Aside from the aforementioned "16, 16, Six"
the album consists of 10 mid-to-fast tempo punk rock songs; all scuzzy guitars, laced with infectious melodies, and topped-off with the ever-honest, simple yet thoughtful lyrics of Matt Caughthran. It may come as a surprise to those who are accustomed to Matt's vocal work in The Bronx
and Bullet Treatment
, that his delivery here is gruff yet amazingly melodic, in fact not a world away from that of Chuck Ragan of Hot Water Music
fame. Considering their background in the decidedly un-punk-like Los Lobos
, the Hidalgo brothers acquit themselves well and provide a solid backbone for the songs. Despite the general lack of musical variation, no song ever fades into the next or goes by unnoticed; the quality of the songwriting is such that every riff, every drumbeat, and every line is catchy enough to keep the listener's attention throughout, and at a few minutes shy of half an hour in length, the album doesn't outstay its welcome. The unpolished yet solid production values only serve to endear the record to you even more.
It's hard to recommend particular tracks, due to the similarity in style, but for the sake of those wanting a few pointers to start with, my favourites are "Broken," "I'm Gone," "16, 16, Six,"
but to be honest, there's not a bad song to be found on here.

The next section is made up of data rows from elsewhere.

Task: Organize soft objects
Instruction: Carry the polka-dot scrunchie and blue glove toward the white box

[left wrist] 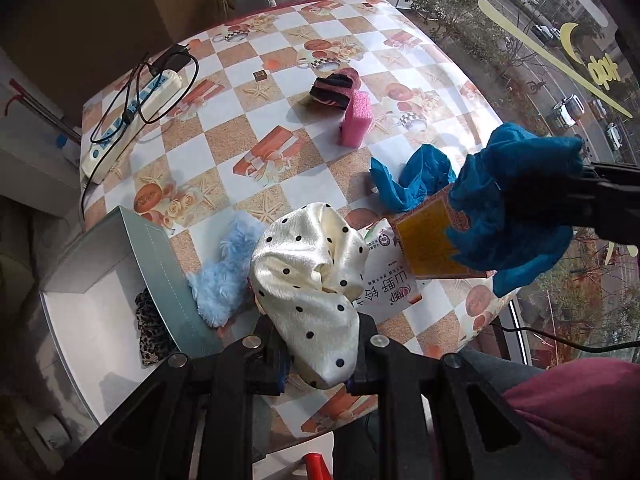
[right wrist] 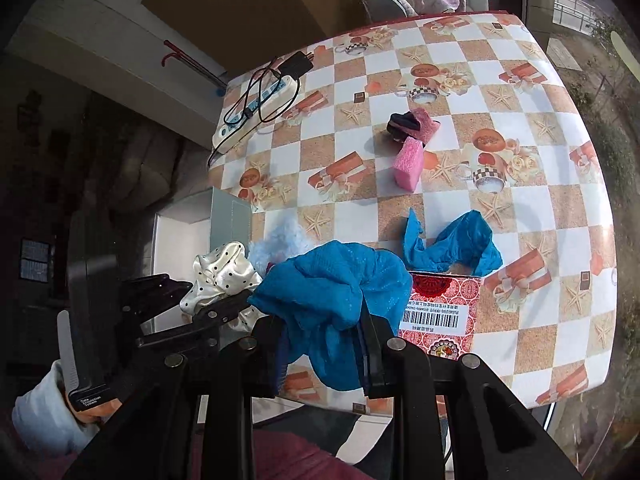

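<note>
My left gripper (left wrist: 318,364) is shut on a cream satin cloth with black dots (left wrist: 312,276), lifted above the table's near edge; the same dotted cloth (right wrist: 222,272) shows at the left in the right wrist view. My right gripper (right wrist: 324,356) is shut on a bunched blue cloth (right wrist: 332,292), which appears at the right as blue cloth (left wrist: 516,200). A grey box (left wrist: 96,280), open on top, stands at the near left with a leopard-print piece (left wrist: 152,332) inside. A fluffy light-blue piece (left wrist: 224,276) lies beside the box.
A second blue cloth (left wrist: 412,178), a pink sponge (left wrist: 357,120) and a dark striped bundle (left wrist: 334,88) lie on the checkered table (left wrist: 224,144). A red printed carton (right wrist: 440,316) and a white packet (left wrist: 392,284) sit near the front edge. A power strip (left wrist: 136,114) with cables lies far left.
</note>
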`<action>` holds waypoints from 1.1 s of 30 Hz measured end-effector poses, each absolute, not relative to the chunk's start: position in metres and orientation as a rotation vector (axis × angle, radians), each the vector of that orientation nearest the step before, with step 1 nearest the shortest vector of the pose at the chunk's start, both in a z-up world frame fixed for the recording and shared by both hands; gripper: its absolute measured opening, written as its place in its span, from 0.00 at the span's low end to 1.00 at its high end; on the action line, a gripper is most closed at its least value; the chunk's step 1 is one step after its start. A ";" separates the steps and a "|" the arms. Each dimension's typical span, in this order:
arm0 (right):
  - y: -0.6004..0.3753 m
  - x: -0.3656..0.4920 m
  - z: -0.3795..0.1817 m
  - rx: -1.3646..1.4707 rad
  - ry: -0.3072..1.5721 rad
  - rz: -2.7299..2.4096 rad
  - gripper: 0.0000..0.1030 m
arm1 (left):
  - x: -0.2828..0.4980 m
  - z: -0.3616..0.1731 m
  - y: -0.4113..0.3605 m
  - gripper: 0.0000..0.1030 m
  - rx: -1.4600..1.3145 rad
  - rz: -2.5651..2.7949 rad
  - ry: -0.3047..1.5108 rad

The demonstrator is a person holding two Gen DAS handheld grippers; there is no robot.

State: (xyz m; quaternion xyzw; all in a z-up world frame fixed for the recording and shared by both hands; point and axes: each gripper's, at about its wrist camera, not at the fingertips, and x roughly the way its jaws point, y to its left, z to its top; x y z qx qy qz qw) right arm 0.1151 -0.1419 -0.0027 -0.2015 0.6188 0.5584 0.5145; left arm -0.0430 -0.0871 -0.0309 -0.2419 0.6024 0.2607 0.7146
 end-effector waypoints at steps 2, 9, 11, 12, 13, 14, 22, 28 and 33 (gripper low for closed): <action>-0.138 0.105 -0.003 -0.513 1.487 1.362 0.28 | -0.048 -0.026 -0.090 0.21 -0.518 0.597 1.324; -0.127 0.083 0.002 -0.567 1.474 1.408 0.28 | -0.072 -0.015 -0.081 0.21 -0.557 0.679 1.262; -0.125 0.079 0.003 -0.574 1.474 1.418 0.28 | -0.080 -0.013 -0.078 0.21 -0.576 0.702 1.246; -0.124 0.077 0.004 -0.579 1.473 1.421 0.28 | -0.084 -0.012 -0.077 0.21 -0.585 0.712 1.239; -0.122 0.075 0.004 -0.583 1.474 1.425 0.28 | -0.088 -0.012 -0.077 0.21 -0.593 0.721 1.233; -0.121 0.073 0.004 -0.588 1.474 1.430 0.28 | -0.092 -0.011 -0.076 0.21 -0.601 0.730 1.227; -0.112 0.049 0.003 -0.656 1.471 1.473 0.28 | -0.119 -0.011 -0.074 0.21 -0.658 0.786 1.196; -0.105 0.029 0.003 -0.720 1.457 1.513 0.28 | -0.139 -0.009 -0.073 0.21 -0.696 0.827 1.168; -0.101 0.013 0.005 -0.758 1.440 1.540 0.28 | -0.156 -0.008 -0.072 0.21 -0.722 0.861 1.146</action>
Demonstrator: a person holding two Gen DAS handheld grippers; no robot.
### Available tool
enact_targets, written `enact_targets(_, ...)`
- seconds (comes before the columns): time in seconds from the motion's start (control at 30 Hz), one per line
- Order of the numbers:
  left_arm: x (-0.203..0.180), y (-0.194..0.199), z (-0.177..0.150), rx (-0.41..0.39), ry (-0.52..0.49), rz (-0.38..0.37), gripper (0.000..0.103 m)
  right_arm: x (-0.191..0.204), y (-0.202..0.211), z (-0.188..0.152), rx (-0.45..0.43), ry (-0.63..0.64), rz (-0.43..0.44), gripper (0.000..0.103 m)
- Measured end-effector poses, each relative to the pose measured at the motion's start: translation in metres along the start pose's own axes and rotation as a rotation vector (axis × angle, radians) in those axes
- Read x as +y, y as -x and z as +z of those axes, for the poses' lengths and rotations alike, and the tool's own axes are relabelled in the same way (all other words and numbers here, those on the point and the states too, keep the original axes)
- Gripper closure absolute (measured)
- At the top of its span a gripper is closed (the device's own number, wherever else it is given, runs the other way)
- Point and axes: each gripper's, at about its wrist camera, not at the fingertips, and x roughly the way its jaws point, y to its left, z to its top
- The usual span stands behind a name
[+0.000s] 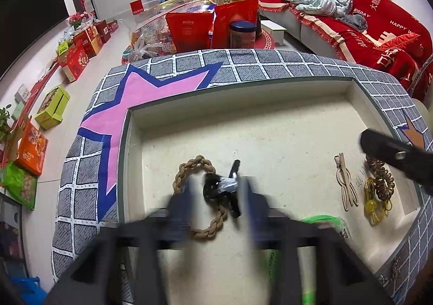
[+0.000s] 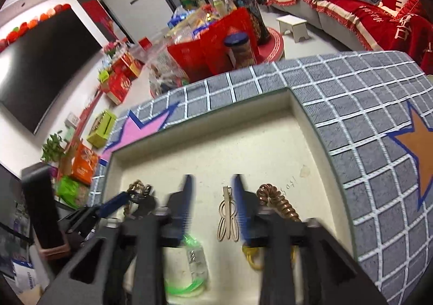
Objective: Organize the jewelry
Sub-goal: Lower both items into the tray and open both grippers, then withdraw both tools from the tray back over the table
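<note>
The black hair clip (image 1: pixel 220 187) lies lengthwise between the spread left gripper (image 1: pixel 217 194), untouched; the right gripper (image 2: pixel 212 206) is parted, empty.

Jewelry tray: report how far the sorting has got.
Done: the cream tray already holds a braided rope bracelet, a black hair clip, a beige clip, a copper coil tie and a yellow band.
In hand: nothing; the left tongs straddle the black clip, the right tongs are open.
Left: the green-banded piece at the near edge.
</note>
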Motion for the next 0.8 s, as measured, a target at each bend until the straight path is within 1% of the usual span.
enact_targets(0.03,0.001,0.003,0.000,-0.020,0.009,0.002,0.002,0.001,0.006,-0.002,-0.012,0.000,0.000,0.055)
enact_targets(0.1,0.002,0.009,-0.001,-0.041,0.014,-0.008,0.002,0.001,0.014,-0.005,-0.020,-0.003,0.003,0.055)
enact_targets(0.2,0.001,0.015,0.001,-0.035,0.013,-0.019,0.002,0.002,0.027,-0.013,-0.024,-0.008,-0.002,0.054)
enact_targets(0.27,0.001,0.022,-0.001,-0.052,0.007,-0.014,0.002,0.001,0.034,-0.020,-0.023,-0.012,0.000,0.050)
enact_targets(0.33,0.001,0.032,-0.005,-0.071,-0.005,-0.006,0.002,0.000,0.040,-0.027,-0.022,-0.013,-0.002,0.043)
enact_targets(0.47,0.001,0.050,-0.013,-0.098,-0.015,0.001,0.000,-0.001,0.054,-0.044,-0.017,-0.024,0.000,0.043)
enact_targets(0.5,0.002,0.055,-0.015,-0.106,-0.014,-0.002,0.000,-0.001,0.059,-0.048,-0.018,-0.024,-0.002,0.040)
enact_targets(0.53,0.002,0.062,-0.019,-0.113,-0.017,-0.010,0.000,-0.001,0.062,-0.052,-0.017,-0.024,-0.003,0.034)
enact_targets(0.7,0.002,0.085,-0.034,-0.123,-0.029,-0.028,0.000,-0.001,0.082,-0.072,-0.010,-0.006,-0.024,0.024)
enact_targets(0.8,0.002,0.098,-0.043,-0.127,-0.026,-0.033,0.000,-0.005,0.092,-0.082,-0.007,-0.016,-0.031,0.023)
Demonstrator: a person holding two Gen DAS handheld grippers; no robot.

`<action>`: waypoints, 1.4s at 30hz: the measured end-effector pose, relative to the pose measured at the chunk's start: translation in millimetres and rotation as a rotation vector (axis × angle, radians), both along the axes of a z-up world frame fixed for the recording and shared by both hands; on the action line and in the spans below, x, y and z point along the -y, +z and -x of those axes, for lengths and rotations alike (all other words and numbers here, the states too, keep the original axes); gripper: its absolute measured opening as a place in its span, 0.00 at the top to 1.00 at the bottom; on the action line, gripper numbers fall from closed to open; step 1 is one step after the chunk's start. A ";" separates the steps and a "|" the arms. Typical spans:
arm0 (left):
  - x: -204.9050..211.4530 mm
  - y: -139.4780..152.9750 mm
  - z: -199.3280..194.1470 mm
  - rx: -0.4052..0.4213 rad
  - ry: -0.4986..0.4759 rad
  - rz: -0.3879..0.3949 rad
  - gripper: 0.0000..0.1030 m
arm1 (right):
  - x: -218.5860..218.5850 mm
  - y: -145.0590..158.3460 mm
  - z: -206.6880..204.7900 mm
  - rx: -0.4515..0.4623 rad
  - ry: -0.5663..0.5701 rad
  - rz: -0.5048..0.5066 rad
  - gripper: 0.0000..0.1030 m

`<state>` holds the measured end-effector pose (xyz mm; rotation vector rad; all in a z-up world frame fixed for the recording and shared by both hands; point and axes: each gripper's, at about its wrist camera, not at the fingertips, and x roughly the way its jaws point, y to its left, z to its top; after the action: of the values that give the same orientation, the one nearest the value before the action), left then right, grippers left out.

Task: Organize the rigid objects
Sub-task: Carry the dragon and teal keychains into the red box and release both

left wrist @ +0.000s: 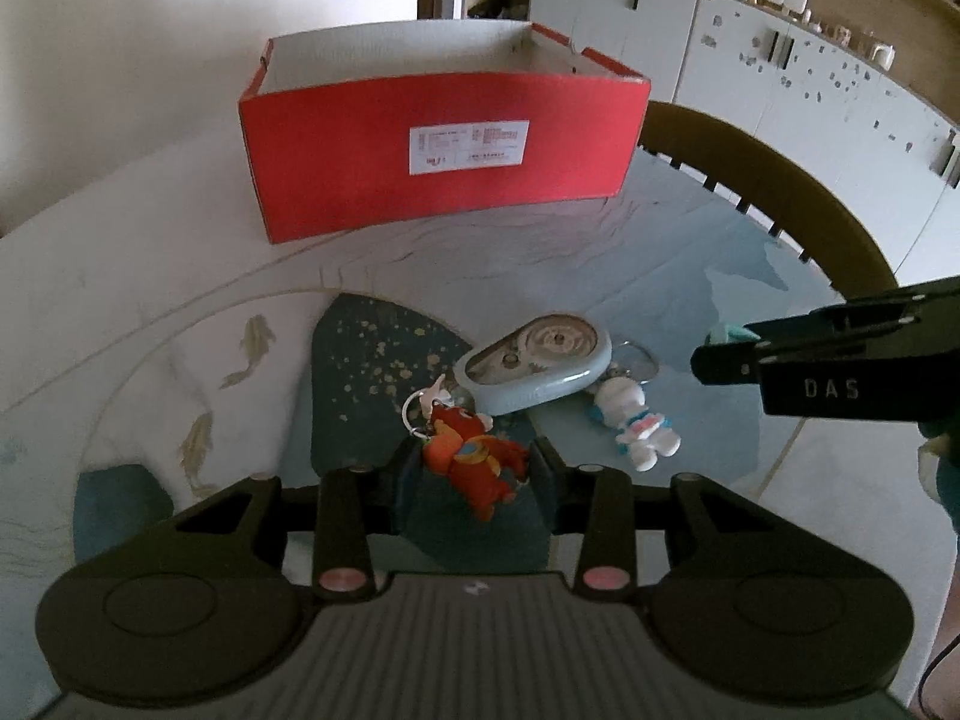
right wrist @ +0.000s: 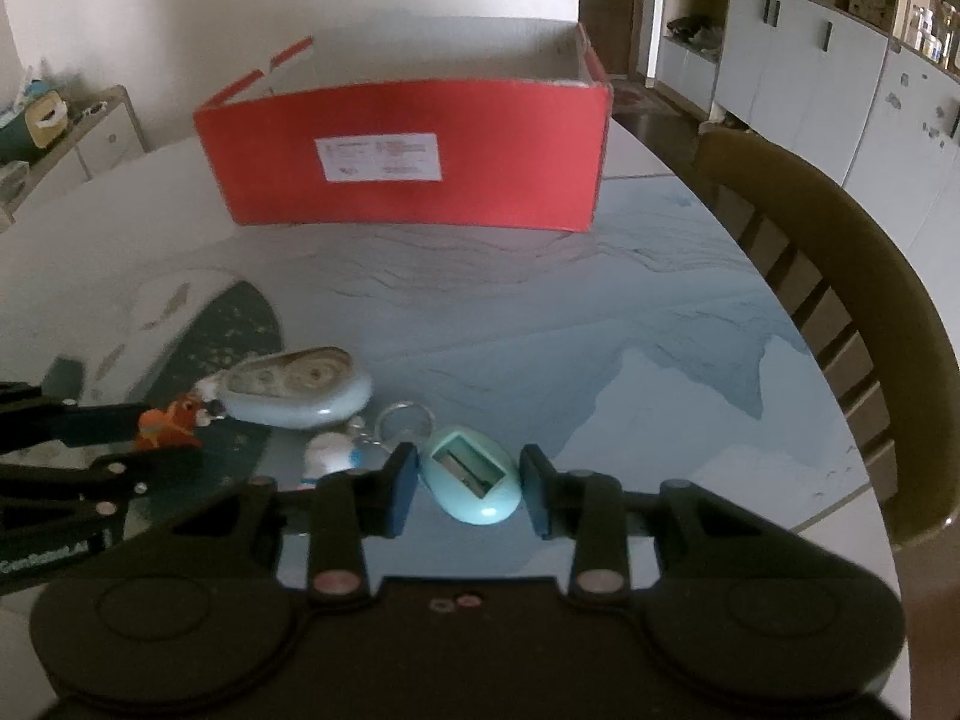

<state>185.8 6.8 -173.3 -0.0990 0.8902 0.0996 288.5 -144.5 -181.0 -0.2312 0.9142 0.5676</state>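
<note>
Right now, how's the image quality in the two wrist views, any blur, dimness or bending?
Left wrist view: dim indoor light, fisheye bends the red box front into an arc, red figurine fairly sharp. Right wrist view: darker and softer, box label unreadable, chair back curved, corners vignetted black.

Both cameras sit just behind their own fingers, tilted down at the table (left wrist: 150,300), close to it. Each faces the red box (left wrist: 444,150) at twelve o'clock. Both share the box, the chair (right wrist: 840,276) at two o'clock, and the cabinets.
</note>
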 end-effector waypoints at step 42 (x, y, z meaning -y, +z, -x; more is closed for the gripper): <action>-63.8 152.2 -15.7 0.303 -0.029 0.167 0.64 | -15.7 97.9 21.1 0.086 0.064 -0.135 0.65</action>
<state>201.4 70.6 -21.1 -0.2500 0.5961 -0.0175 267.4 -128.8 -83.1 -0.1619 0.7841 0.6710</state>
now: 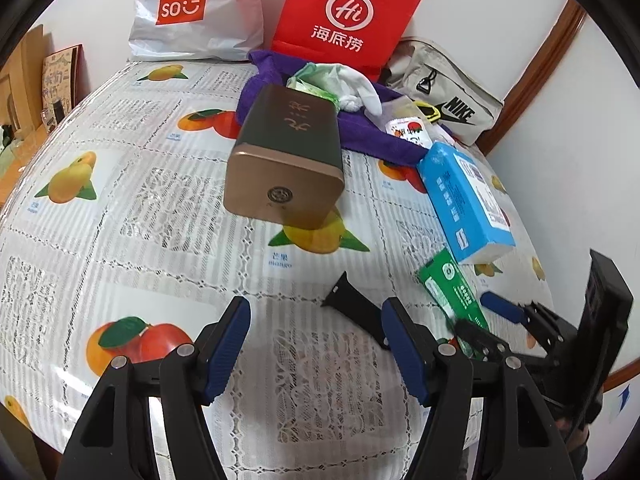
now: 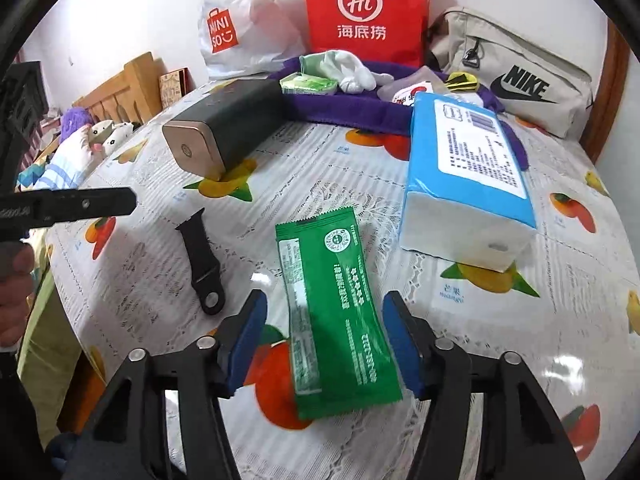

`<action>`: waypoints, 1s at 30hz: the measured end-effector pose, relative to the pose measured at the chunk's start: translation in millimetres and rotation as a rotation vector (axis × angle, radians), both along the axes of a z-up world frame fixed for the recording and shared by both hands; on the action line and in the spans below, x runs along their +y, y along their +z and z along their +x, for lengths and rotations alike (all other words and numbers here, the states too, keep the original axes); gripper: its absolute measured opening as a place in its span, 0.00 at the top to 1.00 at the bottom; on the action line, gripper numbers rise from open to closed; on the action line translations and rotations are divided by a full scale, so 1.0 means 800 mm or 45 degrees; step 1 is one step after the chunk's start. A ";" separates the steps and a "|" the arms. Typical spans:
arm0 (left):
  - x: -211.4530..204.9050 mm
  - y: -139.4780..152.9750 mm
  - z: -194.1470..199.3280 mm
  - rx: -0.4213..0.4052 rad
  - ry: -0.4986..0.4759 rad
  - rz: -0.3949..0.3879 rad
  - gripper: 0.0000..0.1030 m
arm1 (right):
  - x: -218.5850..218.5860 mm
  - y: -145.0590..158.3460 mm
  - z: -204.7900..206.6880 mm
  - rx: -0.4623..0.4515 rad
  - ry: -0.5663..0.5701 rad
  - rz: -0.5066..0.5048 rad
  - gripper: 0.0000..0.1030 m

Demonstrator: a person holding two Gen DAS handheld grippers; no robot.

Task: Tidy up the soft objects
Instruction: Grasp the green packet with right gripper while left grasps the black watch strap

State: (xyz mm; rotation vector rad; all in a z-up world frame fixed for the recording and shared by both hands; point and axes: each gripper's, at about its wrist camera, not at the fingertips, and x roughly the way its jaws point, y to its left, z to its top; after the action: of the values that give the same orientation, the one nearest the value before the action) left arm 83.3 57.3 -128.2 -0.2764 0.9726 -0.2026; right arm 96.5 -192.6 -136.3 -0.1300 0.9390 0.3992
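My right gripper (image 2: pixel 325 298) stands open low over the table, and a green sachet (image 2: pixel 336 320) lies flat between its blue pads without being squeezed. A blue tissue pack (image 2: pixel 468 184) lies just beyond on the right. My left gripper (image 1: pixel 315 308) is open with nothing between its fingers; a black strap (image 1: pixel 352 304) lies by its right finger. Farther back, a purple towel (image 1: pixel 372 136) carries a white glove (image 1: pixel 356 84), a green tissue packet (image 2: pixel 308 84) and small sachets. In the left wrist view the right gripper (image 1: pixel 488 320) sits at the lower right over the green sachet (image 1: pixel 452 292).
A dark box with a gold end (image 1: pixel 288 148) lies mid-table. A white Miniso bag (image 1: pixel 188 12), a red paper bag (image 1: pixel 344 12) and a beige Nike pouch (image 2: pixel 520 80) line the back by the wall. The table's edge drops off at the left, near a hand (image 2: pixel 16 280).
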 end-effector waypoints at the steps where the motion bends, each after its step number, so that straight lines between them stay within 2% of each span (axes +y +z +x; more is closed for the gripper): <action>1: -0.002 -0.002 -0.001 0.006 -0.001 0.006 0.36 | 0.000 -0.004 0.004 -0.003 -0.001 0.001 0.40; 4: -0.005 -0.007 -0.004 0.026 -0.008 0.021 0.36 | 0.005 -0.016 0.010 0.005 0.009 -0.018 0.40; 6: -0.008 -0.010 -0.006 0.040 -0.012 0.032 0.36 | 0.009 -0.021 0.007 -0.030 0.013 -0.049 0.40; 8: -0.013 -0.014 -0.007 0.060 -0.025 0.022 0.36 | 0.013 -0.023 0.000 -0.072 0.028 -0.098 0.44; 9: -0.016 -0.017 -0.007 0.070 -0.031 0.012 0.36 | 0.012 -0.022 -0.003 -0.089 0.029 -0.107 0.55; 13: -0.036 -0.028 -0.003 0.101 -0.072 -0.040 0.36 | -0.003 -0.020 -0.007 -0.074 0.017 -0.091 0.67; 23: -0.075 -0.039 0.016 0.063 -0.107 -0.103 0.37 | -0.071 -0.013 -0.026 -0.041 -0.142 -0.036 0.67; 26: -0.090 -0.038 0.030 0.045 -0.115 -0.065 0.37 | -0.088 -0.012 -0.025 -0.028 -0.185 0.005 0.67; 30: -0.114 -0.038 0.044 0.014 -0.132 0.067 0.38 | -0.094 -0.011 -0.023 -0.037 -0.189 0.014 0.67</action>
State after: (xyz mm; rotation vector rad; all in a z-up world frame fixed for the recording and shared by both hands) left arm 118.3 -33.7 -158.7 -0.1788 1.0027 -0.2700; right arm 78.0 -267.9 -145.4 -0.0551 0.9115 0.2645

After a few listens, you'll find yourself realising that this could well be one of the best punk rock albums of 2006, refreshingly free of any cliches or trends, and packed to the gills with honesty, energy, and catchy melodies. "Surely not?!" you'll think, "This can't be THAT good, it's just a bunch of friends mucking about, playing songs in their spare time..."
...But isn't that what music is all about? If The Drips
have anything to do with it, that'll be a resounding "YES!"